■ **What the exercise asks**: Retype the data exactly. Spelling and punctuation stay as they are.

■ **Dataset excerpt**:
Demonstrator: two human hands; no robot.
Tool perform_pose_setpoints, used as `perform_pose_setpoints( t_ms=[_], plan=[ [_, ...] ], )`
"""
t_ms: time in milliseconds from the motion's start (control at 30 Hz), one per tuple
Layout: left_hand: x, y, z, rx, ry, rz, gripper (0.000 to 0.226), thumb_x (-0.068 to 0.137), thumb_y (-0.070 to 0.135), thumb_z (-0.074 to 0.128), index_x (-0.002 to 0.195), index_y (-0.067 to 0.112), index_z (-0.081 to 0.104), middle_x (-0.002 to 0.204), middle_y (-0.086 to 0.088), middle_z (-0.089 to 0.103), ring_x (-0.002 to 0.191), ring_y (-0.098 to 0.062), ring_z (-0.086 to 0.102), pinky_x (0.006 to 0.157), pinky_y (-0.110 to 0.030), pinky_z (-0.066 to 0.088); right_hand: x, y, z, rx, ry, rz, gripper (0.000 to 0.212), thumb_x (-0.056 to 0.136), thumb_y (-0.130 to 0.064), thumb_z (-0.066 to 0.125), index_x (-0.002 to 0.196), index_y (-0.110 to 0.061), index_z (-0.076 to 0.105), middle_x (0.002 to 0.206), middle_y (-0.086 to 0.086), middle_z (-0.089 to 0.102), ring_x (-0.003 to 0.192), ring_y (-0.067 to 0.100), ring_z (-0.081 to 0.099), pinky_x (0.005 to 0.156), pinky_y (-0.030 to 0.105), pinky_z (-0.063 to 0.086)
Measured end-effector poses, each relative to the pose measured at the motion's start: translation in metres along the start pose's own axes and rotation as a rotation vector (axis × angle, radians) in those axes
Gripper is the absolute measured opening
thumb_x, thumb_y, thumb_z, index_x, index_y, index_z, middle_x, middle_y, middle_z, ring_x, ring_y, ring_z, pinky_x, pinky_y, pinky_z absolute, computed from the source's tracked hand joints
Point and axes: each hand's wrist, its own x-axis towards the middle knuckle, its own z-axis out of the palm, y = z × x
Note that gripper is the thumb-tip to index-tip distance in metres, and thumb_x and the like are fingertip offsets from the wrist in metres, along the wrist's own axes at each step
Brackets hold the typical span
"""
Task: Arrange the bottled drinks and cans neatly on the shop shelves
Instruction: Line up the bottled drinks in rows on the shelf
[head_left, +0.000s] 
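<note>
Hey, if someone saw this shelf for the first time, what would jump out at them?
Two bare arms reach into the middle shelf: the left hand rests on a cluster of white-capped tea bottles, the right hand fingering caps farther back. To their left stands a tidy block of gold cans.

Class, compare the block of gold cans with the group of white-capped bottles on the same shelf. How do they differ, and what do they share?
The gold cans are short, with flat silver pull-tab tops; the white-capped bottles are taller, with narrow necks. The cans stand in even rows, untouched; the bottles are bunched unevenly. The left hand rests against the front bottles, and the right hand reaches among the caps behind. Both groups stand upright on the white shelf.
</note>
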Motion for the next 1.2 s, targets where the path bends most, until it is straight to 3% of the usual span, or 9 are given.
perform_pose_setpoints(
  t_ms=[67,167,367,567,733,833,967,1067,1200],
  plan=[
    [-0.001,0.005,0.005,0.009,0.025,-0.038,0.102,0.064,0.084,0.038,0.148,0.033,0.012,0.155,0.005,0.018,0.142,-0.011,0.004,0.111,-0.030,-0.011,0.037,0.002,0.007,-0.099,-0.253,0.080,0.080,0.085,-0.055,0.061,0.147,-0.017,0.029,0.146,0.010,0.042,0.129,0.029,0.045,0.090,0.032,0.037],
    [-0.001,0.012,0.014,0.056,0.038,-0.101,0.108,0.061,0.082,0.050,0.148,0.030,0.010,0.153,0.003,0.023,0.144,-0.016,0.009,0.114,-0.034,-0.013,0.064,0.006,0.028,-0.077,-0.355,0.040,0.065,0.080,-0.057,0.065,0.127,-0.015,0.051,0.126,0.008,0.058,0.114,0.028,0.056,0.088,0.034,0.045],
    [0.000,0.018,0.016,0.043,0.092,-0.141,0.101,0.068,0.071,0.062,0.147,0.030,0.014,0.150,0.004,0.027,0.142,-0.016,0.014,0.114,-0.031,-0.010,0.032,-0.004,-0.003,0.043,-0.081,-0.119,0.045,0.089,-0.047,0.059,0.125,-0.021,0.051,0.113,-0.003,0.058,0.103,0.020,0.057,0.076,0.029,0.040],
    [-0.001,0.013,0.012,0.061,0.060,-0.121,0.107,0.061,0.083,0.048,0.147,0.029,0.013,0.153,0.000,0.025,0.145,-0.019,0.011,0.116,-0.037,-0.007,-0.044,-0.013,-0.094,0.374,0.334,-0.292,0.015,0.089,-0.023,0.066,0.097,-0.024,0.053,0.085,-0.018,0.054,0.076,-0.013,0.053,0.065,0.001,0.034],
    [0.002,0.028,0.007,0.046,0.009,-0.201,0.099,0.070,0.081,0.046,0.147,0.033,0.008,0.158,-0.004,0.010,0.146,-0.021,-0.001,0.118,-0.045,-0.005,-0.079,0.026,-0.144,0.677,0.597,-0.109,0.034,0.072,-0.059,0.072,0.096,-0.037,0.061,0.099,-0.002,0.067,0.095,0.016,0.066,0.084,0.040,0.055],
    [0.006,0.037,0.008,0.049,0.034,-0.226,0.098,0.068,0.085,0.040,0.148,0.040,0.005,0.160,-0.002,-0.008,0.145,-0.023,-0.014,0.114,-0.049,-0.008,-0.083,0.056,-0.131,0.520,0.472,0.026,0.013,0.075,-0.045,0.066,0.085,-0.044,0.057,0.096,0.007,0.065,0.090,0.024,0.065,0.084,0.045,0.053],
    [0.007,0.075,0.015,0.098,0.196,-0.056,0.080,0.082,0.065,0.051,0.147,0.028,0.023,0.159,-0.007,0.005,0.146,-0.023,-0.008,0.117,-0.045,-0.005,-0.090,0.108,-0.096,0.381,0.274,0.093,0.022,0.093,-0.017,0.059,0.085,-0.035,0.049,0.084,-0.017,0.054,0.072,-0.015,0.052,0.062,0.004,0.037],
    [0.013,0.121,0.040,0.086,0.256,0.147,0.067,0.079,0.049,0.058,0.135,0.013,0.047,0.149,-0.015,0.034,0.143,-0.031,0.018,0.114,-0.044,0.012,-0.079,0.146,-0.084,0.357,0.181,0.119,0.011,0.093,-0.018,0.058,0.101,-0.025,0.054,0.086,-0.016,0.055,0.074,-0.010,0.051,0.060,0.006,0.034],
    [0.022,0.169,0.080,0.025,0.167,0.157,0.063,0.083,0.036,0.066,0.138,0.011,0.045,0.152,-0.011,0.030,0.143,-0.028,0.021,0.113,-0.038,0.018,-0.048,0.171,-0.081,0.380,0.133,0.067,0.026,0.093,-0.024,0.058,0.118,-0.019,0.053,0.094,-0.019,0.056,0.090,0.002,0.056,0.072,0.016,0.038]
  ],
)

■ **Written response**:
Demonstrator: two human hands; no robot.
Tool perform_pose_setpoints, used as `perform_pose_setpoints( t_ms=[_], plan=[ [_, ...] ], )`
"""
t_ms: time in milliseconds from the motion's start (control at 30 Hz), one per tuple
Layout: left_hand: x, y, z, rx, ry, rz, gripper (0.000 to 0.226), thumb_x (-0.068 to 0.137), thumb_y (-0.070 to 0.135), thumb_z (-0.074 to 0.128), index_x (-0.002 to 0.195), index_y (-0.067 to 0.112), index_z (-0.081 to 0.104), middle_x (-0.002 to 0.204), middle_y (-0.086 to 0.088), middle_z (-0.089 to 0.103), ring_x (-0.002 to 0.191), ring_y (-0.098 to 0.062), ring_z (-0.086 to 0.102), pinky_x (0.006 to 0.157), pinky_y (-0.110 to 0.030), pinky_z (-0.066 to 0.088); right_hand: x, y, z, rx, ry, rz, gripper (0.000 to 0.212), thumb_x (-0.056 to 0.136), thumb_y (-0.130 to 0.064), thumb_z (-0.066 to 0.125), index_x (-0.002 to 0.196), index_y (-0.110 to 0.061), index_z (-0.076 to 0.105), middle_x (0.002 to 0.206), middle_y (-0.086 to 0.086), middle_z (-0.089 to 0.102), ring_x (-0.003 to 0.192), ring_y (-0.067 to 0.100), ring_z (-0.081 to 0.099), pinky_x (0.005 to 0.156), pinky_y (-0.030 to 0.105), pinky_z (-0.063 to 0.086)
Measured end-effector poses, each relative to the pose measured at the motion's start: translation in metres along the start pose's own axes and rotation as a rotation vector (axis × angle, radians) in those axes
Gripper is the absolute measured opening
thumb_x, thumb_y, thumb_z, index_x, index_y, index_z, middle_x, middle_y, middle_z, ring_x, ring_y, ring_z, pinky_x, pinky_y, pinky_z absolute, computed from the source's tracked hand joints
Point and axes: each hand's wrist, its own x-axis towards the middle knuckle, its own z-axis out of the palm, y = z × x
Note that gripper is the thumb-tip to index-tip distance in metres, and thumb_x and the like are fingertip offsets from the wrist in metres, along the wrist's own axes at each step
Brackets hold the typical span
"""
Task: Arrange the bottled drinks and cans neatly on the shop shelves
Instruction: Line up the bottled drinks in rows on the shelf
[head_left, +0.000s] 
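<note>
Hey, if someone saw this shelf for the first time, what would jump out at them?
Two bare arms reach into the middle shelf: the left hand rests on a cluster of white-capped tea bottles, the right hand fingering caps farther back. To their left stands a tidy block of gold cans.

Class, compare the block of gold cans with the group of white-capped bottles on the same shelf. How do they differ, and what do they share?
The gold cans are short, with flat silver pull-tab tops; the white-capped bottles are taller, with narrow necks. The cans stand in even rows, untouched; the bottles are bunched unevenly. The left hand rests against the front bottles, and the right hand reaches among the caps behind. Both groups stand upright on the white shelf.
</note>
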Motion for the next 1.2 s, targets where the path bends most, until it is straight to 3% of the usual span, or 9 are given.
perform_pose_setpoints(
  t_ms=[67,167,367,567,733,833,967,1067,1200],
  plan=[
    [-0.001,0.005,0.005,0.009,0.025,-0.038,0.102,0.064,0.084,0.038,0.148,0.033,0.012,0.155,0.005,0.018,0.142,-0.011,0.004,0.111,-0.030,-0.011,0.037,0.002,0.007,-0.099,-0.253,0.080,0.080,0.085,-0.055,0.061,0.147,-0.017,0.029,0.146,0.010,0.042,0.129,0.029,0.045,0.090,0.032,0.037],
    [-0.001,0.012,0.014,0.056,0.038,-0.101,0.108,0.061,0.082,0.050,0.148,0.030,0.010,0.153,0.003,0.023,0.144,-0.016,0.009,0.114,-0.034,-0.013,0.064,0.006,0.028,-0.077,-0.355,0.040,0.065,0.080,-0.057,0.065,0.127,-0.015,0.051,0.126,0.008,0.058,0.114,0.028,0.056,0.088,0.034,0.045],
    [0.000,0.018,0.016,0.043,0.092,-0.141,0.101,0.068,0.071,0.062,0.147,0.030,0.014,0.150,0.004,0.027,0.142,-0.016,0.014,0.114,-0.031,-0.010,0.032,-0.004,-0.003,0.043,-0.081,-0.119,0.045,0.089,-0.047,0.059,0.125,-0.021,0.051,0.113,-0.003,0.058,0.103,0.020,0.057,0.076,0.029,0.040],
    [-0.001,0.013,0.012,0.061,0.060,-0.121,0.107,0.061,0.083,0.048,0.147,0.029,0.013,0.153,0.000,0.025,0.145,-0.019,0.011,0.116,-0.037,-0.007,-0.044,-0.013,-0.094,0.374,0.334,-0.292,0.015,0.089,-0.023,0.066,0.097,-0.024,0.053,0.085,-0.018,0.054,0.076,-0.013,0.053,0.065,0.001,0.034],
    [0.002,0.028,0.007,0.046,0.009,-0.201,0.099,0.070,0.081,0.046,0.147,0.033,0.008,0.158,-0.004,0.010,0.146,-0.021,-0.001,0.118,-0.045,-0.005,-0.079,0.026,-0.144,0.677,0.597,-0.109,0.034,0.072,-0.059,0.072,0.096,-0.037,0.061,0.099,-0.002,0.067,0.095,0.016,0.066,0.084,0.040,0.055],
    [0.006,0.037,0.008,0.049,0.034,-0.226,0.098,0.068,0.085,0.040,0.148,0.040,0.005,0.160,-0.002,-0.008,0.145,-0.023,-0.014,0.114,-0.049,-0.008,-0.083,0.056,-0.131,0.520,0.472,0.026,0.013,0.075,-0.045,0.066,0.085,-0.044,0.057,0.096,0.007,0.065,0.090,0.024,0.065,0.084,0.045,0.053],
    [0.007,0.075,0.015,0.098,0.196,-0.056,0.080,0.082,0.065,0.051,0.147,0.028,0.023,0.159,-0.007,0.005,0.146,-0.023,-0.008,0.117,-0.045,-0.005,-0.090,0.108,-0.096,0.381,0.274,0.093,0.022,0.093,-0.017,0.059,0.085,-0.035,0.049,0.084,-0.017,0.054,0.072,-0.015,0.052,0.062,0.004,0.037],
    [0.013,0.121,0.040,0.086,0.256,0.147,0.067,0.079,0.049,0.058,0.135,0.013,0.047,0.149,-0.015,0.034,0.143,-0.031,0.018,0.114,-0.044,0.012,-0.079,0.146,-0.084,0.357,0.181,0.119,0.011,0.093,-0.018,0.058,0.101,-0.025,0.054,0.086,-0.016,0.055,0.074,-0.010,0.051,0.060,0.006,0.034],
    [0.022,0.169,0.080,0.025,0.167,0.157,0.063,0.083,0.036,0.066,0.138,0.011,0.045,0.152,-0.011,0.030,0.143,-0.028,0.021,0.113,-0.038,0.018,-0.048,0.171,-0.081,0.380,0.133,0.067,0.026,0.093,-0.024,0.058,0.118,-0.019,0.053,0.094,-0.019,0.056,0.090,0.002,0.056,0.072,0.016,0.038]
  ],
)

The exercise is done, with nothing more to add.